Work task: Transcribe every record in full, keeping it exactly the same.

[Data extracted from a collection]
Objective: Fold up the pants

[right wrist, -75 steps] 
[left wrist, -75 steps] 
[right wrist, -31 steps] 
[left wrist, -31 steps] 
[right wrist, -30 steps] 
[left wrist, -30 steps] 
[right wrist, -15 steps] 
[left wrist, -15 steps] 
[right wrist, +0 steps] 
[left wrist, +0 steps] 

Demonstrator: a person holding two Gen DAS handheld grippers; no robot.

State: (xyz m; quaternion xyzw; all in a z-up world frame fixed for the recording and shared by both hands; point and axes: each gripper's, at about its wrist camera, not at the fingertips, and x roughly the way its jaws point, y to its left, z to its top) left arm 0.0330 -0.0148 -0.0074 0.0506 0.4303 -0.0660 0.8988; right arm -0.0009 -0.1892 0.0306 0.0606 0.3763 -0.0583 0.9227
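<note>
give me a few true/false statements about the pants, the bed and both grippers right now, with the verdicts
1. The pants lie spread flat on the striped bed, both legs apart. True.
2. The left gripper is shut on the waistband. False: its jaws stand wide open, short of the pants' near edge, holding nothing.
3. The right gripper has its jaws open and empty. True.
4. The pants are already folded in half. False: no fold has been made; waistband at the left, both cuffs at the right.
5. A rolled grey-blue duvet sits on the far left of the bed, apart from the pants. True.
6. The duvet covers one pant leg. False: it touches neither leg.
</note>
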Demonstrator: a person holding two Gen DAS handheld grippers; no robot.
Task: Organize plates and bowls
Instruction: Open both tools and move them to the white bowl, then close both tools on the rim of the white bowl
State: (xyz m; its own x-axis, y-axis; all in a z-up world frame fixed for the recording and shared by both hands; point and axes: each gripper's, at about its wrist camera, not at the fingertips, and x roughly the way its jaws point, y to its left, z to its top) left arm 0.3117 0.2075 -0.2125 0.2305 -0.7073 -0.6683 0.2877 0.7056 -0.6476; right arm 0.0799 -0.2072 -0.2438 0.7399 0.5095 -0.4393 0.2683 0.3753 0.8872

Answer to this exercise:
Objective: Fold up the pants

[right wrist, -75 steps] 
[left wrist, -75 steps] 
[right wrist, -31 steps] 
[left wrist, -31 steps] 
[right wrist, -30 steps] 
[left wrist, -30 steps] 
[right wrist, -15 steps] 
[left wrist, -15 steps] 
[right wrist, +0 steps] 
[left wrist, +0 steps] 

Demonstrator: a person holding two Gen DAS handheld grippers; no robot.

State: (xyz m; quaternion xyzw; all in a z-up world frame fixed for the recording and shared by both hands; point and axes: each gripper's, at about its wrist camera, not at the fingertips, and x roughly the way its jaws point, y to its left, z to its top) left arm 0.0330 -0.0148 -0.0074 0.0506 0.4303 -0.0660 0.8988; right arm -0.0009 -0.1892 0.0306 0.0606 0.3763 -0.0583 0.9227
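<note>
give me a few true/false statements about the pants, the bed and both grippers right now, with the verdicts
1. The pants lie spread flat on the striped bed, both legs apart. True.
2. The left gripper is shut on the waistband. False: its jaws stand wide open, short of the pants' near edge, holding nothing.
3. The right gripper has its jaws open and empty. True.
4. The pants are already folded in half. False: no fold has been made; waistband at the left, both cuffs at the right.
5. A rolled grey-blue duvet sits on the far left of the bed, apart from the pants. True.
6. The duvet covers one pant leg. False: it touches neither leg.
</note>
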Demonstrator: a person holding two Gen DAS handheld grippers; no robot.
Task: Organize plates and bowls
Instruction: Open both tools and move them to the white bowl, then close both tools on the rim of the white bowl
State: (xyz m; its own x-axis, y-axis; all in a z-up world frame fixed for the recording and shared by both hands; point and axes: each gripper's, at about its wrist camera, not at the fingertips, and x roughly the way its jaws point, y to its left, z to its top) left arm 0.3117 0.2075 -0.2125 0.2305 -0.7073 -0.6683 0.2877 0.7056 -0.6476; right arm 0.0799 -0.2072 -0.2438 0.7399 0.5095 -0.4393 0.2683 0.3753 0.8872

Further output is not needed for this exercise.